While archeologists have unearthed numerous sites from the prehistoric mound builders across the Greater Cincinnati region, the valley’s dramatic landscape and the surrounding areas were not permanently occupied until the early decades of the 19th century.[ii] By the 18th century, Lick Run like most of Hamilton County, was used by Native Americans of the Miami, Shawnee and Delaware tribes living along the headwaters of the Great and Little Miami Rivers further to the north for hunting. The existence of a well traveled “Indian trail” following the Mill Creek to the Ohio River that crosses over Lick Run, leaves little doubt the valley was visited for game and easy access to the highlands of western Hamilton County.


A FRONTIER SOCIETY

In the early decades of Cincinnati’s existence in the late 18th century, the city was engaged in a struggle for survival as a frontier settlement and Lick Run quite simply was the frontier. In 1788 Lick Run was part of a 330,000 acre land acquisition from the US government by a group of land speculators headed by John Cleves Symmes. Stretching from east to west between the Little and Great Miami Rivers, the Symmes Purchase as it was known, was intended to be a profitable real estate venture consisting of rich farmland with valuable access to the Ohio River. Though a steady trickle of adventurous souls began arriving in the Miami Valley by the 1790’s, it was not the explosive growth for which Symmes had hoped, as Native Americans furiously pushed back against the tide of western migration. The tribes of the Ohio Valley extending as far north as Michigan stood together in an effort to stop the expansion of the still young United States. They had seen the fate of tribes to the east, some of whom now lived among them as refugees, like the Delaware. This collection of tribes sometimes referred to as the Miami Confederacy understood the advancing white civilization meant a fundamental reshaping of the landscape threatening their semi-nomadic way of life that depended on good hunting and small scale agriculture. Though their villages were located far to the north of the Ohio River, Cincinnati and the neighboring Lick Run Valley were part of a vast hunting region on which the tribes historically depended. The Shawnee, Miami and a half dozen other tribes understood the land would be claimed, cleared and the deer, rabbit, and wild turkey that filled places like Lick Run sustaining them for generations would disappear. Having witnessed the pattern for more than century further to the east, they viewed fighting as inevitable as two radically different ways of life collided with each other.


ISRAEL LUDLOW

In Hamilton County the Shawnee struck from the northeast and the Miami from northwest. Fort Washington, established by Federal government in 1789, around which Cincinnati developed, provided some degree of security though it rapidly dissolved with each step beyond the city’s boundaries. The land between the Miamis rapidly became known as the “Miami Slaughterhouse” much to the chagrin of land speculators like Symmes and Israel Ludlow.
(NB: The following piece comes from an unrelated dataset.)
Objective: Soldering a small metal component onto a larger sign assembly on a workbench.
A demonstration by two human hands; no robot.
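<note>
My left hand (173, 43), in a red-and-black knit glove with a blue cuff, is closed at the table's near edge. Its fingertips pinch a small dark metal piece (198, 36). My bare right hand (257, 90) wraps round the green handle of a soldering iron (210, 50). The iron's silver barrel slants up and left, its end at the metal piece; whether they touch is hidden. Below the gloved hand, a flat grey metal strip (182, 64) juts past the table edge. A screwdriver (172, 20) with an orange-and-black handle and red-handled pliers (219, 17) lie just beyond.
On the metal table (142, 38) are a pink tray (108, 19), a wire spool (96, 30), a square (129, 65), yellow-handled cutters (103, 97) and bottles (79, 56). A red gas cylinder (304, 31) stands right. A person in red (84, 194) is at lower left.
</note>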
A native of Morristown, New Jersey young Ludlow was among the most important figures associated with the founding of Cincinnati and the development of the Miami Valley. A surveyor by profession, he arrived in the Ohio country in 1786 as an employee of the United States government. Surveyors like him played an important role in the early history of the United States. Out of necessity they were frontiersman equipped with the skills and knowledge necessary to survive months at a time, hundreds of miles from the nearest cities, yet they were the harbingers of civilization plying a trade so necessary in a society that considered private property rights sacred. Land meant independence and freedom in an agricultural economy, making its measuring and marking a requirement of civilization. Ludlow it should be noted, did most of his work with almost no security. In the early years after the Revolution the United States had virtually no army and the few troops that did exist were certainly not going to be wasted on surveyor’s security detail. It took great courage to venture into the Ohio country virtually alone which Ludlow did repeatedly. In December of 1788 Ludlow was made a partner in an expedition that bought acreage from Symmes on the banks of Ohio opposite the mouth of the Licking River, their intention, the founding of a new city, Losantiville. Within the next year Ludlow was plotting the streets of the city shortly later renamed Cincinnati.[iii] Persistent Indian raids made farming the outlying areas difficult at best.


LUDLOW STATION

In March 1790 Israel Ludlow began the construction of Ludlow Station on farm land he owned just a few miles north of Lick Run in present day Cumminsville. It was part of a network of blockhouses he helped organize stretching across the Miami Valley. It was customary for families pushing out into the wilderness of the Miami Valley to band together in building a blockhouse or station for safety. Often it bore the name of a more prosperous land owner that was the de facto leader of the party and from whom many had bought their small tracts of property. Made of stout timbers the blockhouses were often surrounded with a wooden palisades allowing the Cincinnatians working outlying lots to “fort up” in the event of a raid. Almost every firsthand account of the region’s early years mentions relatives and neighbors killed in such raids. William Ludlow, a nephew of Israel, wrote decades later “Few persons today have any just conception of our constant apprehension, our constant sense of danger in those days. My father made it a rule for each of his men to have his rifle loaded and in hand on going out in the morning, and the supply of ammunition was to be constantly attended to. The plowman carried the gun on his back; the man with the hoe placed his gun from time to time against the first tree ahead, and when engaged in rolling or raising logs, sentinels were placed in the outskirts to prevent surprises.”[iv] Often the attacks were raids of opportunity, generally small scale affairs, a lone farmer in a field, an isolated cabin, the theft of a grazing horse or un-guard cattle. By 1790 an estimated 1,500 settlers had been killed in Kentucky and the new settlements north of the Ohio River.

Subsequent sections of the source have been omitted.